You Got to Believe

We had a number of changes to make to our system recently. Once of the changes was still in a state of flux when we completed gathering the requirements. So it was delayed a bit. All of a sudden we needed to create a design for this change. The design work got sent to me. I was told to spend a day banging out a design. This was a large change. There was no way the design would be complete in a day.

I spent almost a week putting together a design for the change. For the items I knew I would code myself, I skipped over all the detail. I completed around 90% of the design for the rest of the system. Some of the items were put together quickly. But I mapped everything out and provided almost all the details.

Then it came time to code up the changes. This is supposed to be the fun part. I went to town writing the part of the code assigned to me. I spent most of the time testing out my changes.

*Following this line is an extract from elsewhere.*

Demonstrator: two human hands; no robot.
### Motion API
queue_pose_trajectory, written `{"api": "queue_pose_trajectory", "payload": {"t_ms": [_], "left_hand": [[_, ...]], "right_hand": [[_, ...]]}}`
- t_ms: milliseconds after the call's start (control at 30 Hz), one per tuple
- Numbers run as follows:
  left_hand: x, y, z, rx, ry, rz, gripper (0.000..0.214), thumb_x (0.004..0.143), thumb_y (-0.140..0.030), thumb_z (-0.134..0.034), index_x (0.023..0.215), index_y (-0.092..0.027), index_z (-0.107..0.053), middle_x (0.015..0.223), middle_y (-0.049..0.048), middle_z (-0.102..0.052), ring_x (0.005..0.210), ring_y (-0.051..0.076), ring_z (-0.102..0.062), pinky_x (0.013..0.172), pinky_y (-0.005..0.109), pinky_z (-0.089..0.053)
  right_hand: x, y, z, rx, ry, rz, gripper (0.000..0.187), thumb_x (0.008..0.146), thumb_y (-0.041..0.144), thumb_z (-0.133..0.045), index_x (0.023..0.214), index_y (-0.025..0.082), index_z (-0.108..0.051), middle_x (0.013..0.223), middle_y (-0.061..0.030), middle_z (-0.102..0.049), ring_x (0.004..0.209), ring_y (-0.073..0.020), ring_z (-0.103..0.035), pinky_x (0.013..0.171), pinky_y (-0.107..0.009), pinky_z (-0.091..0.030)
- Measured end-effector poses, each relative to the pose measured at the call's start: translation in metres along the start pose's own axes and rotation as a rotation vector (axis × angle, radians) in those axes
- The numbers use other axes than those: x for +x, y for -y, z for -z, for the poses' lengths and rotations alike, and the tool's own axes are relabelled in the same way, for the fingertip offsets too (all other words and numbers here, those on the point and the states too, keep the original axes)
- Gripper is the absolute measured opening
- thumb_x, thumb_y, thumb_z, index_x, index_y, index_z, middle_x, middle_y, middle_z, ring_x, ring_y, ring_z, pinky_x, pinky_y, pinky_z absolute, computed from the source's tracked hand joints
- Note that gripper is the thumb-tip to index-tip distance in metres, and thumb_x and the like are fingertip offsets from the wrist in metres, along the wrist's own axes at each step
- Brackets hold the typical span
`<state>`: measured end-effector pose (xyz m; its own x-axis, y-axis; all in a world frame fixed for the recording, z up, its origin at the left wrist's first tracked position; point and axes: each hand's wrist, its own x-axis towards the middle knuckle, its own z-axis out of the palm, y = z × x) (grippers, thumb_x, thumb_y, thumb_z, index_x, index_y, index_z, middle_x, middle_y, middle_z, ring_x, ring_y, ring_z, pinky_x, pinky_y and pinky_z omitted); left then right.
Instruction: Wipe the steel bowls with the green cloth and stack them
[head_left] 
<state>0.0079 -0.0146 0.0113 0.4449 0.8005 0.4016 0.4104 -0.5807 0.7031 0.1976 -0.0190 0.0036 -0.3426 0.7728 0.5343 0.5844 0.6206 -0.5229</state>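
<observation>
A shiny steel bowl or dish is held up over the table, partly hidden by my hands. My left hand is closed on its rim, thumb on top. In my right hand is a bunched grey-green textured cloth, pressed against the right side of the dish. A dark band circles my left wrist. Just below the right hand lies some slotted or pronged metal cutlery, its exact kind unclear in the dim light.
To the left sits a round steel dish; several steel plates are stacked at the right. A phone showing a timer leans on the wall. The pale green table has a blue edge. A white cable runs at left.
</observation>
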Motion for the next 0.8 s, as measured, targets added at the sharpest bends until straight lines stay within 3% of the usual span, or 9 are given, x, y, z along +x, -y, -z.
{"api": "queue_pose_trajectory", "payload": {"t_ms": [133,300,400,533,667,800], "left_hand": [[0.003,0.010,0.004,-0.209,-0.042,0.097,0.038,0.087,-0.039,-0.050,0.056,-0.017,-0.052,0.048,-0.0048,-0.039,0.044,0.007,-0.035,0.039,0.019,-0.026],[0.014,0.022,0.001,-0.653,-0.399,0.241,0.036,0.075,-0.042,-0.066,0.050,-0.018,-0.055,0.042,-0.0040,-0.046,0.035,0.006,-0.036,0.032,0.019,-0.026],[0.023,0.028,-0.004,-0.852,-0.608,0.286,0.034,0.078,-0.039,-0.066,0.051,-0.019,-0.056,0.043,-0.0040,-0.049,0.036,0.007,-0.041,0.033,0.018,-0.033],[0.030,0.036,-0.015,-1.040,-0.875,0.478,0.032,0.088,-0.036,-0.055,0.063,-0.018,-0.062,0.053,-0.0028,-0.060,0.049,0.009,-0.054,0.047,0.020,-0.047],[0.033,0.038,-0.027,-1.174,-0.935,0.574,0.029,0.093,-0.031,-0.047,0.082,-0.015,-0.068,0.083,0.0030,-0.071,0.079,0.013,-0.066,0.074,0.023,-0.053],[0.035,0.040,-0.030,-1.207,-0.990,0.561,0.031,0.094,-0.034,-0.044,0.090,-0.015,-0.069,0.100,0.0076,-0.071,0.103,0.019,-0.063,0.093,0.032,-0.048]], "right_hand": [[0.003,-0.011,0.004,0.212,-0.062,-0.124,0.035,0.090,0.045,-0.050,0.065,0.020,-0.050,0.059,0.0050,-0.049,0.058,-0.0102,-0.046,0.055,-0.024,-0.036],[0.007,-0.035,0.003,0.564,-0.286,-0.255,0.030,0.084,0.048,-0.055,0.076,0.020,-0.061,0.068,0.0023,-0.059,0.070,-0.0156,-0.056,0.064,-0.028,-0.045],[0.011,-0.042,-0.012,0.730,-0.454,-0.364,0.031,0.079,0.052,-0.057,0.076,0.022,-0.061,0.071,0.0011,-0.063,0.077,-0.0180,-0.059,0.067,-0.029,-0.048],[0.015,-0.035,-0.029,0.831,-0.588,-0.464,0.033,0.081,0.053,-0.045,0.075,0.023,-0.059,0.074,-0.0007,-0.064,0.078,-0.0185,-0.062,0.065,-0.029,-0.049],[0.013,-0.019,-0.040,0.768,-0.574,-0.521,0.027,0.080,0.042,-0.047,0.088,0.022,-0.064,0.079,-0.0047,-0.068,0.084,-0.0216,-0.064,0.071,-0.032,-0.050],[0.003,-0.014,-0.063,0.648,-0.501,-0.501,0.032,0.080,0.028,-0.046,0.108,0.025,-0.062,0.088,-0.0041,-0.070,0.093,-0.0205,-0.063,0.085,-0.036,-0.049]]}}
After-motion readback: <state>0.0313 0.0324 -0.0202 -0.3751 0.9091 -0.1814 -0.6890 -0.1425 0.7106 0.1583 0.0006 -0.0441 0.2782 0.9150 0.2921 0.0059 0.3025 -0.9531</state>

This was a part of the system that requires a lot of complex test data to vet. Another developer worked on most of the other changes. He called me up with some questions about the design. I explained everything to him. He seemed good.

Towards the end of the design, the developer working on the code came to me and said he could not get some of the data to turn out correctly. I recommended he dig into the code and find out why things were going awry. The developer later came back and asked me if he could just hack some code onto the end of the process. Now I am just a peer of this guy. But since he was coming to me for advice, I recommended he trace the code from beginning to end and understanding why the result were going wrong.

Later I get many emails and calls from this developer. He traced the reason for the problems. And he was asking me what to do. This is very disturbing. The guy isn't a newbie from out of school. He is an older developer that has a Ph D in Computer Science. I give him some quick ideas on how things should work and send him off. He comes back to me and tells me things are not working as I had explained. Fine. I took a deep dive and found that things were indeed more complicated than I thought. So I provided some advice on how to proceed.

A week later I get more more questions from this guy on what to do. We are in a crunch. But I still tell the guy how one would figure this out. He proceeds to do so. But he still comes back to me to report his findings and ask me if what he did is correct. I got to figure out how to coach this guy. Perhaps he is afraid of failure. Or perhaps he knows he is going to fail and needs someone to assign blame. I don't know. I need to find out. I can't keep on doing his job and mine. No time for that.